MONTRÉAL : POLITICIENS DE PACOTILLES

Il ne me viendrait pas à l’idée voyez-vous d’exiger de me faire servir en français dans toute autre province que le Québec, c’est peine perdue, je pense.  Pour un anglophone d’être né, avoir grandi au Québec, étudié au Québec et d’exiger d’être servi en anglais, c’est d’une impolitesse impardonnable à mon avis.

Mais au Québec, voyez-vous, tant de gens sont ‘bonasses’ (excusez le mot mais il exprime tellement cette attitude de ‘faiblesse’ ou de ‘naïveté’ selon mon Petit Larousse — que je me devais d’utiliser!). 

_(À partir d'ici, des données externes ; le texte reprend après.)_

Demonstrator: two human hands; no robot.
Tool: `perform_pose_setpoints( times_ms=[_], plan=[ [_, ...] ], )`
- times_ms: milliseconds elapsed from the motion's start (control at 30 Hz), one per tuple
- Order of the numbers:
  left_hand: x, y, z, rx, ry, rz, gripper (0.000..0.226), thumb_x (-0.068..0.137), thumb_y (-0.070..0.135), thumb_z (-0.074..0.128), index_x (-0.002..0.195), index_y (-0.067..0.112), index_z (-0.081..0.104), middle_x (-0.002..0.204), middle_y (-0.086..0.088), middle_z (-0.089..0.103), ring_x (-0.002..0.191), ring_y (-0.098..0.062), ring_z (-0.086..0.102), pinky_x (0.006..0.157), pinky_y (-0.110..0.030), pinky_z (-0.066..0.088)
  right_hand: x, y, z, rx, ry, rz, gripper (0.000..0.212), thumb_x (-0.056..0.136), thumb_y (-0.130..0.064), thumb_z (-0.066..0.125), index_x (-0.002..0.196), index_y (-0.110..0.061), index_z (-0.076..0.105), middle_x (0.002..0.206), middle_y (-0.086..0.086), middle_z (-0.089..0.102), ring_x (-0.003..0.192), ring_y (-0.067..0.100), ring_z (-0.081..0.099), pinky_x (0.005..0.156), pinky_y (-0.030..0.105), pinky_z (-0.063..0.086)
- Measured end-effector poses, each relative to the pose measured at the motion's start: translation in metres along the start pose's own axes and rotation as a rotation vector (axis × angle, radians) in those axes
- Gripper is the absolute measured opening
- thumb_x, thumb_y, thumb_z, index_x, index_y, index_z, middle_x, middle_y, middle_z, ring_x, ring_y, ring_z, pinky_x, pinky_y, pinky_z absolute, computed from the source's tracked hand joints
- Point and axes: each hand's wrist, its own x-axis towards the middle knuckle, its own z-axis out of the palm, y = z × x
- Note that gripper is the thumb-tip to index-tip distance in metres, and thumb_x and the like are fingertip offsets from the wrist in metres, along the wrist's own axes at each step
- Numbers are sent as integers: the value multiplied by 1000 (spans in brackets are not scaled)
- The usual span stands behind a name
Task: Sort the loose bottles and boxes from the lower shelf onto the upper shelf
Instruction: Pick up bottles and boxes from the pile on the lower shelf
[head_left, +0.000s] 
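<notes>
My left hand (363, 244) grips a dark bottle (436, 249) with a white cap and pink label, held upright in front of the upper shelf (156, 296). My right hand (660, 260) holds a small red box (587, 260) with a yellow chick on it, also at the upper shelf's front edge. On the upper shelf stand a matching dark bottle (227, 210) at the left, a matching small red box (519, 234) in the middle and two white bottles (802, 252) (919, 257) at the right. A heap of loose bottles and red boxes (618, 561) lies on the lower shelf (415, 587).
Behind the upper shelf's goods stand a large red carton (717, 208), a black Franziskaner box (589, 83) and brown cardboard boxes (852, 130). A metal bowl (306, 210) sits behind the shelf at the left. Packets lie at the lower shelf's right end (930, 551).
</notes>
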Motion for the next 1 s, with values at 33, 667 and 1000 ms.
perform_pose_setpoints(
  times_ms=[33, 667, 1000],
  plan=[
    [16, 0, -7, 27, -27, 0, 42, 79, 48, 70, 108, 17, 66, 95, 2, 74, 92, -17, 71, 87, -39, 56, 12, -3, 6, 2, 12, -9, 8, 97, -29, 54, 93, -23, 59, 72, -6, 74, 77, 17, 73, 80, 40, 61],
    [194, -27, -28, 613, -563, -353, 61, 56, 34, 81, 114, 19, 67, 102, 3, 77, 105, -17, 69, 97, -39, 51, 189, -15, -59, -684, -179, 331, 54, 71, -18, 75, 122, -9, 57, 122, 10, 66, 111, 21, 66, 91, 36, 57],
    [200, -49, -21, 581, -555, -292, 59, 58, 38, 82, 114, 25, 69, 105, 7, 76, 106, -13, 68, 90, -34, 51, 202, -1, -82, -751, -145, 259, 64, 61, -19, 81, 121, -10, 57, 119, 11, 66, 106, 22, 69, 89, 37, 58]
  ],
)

Disais-je donc que les bonasses préféreront toujours « switcher à l’anglais » pour montrer leur belle attitude.

C’est navrant, c’est choquant, pour ne pas dire outrant, de voir ça.

Que voulez-vous, diront certains, (on vit à proximité des anglos, faut bin s’ajuster!).  On ne veut surtout pas s’engager dans une polémique de sourdes oreilles.

Faudra continuer d’exiger toujours le français au Québec.  De dénoncer ces politiciens de pacotilles qui n’oseront jamais faire de vagues, tout d’un coup que ça leur ferait perdre leurs élections…

Merci d’être là, toujours et encore.  De continuer de vous battre pour notre langue, préservée chèrement, envers et contre tous, pour notre plus grand bien et fierté, à tous et toutes.  C’est comme ça qu’on vous aime!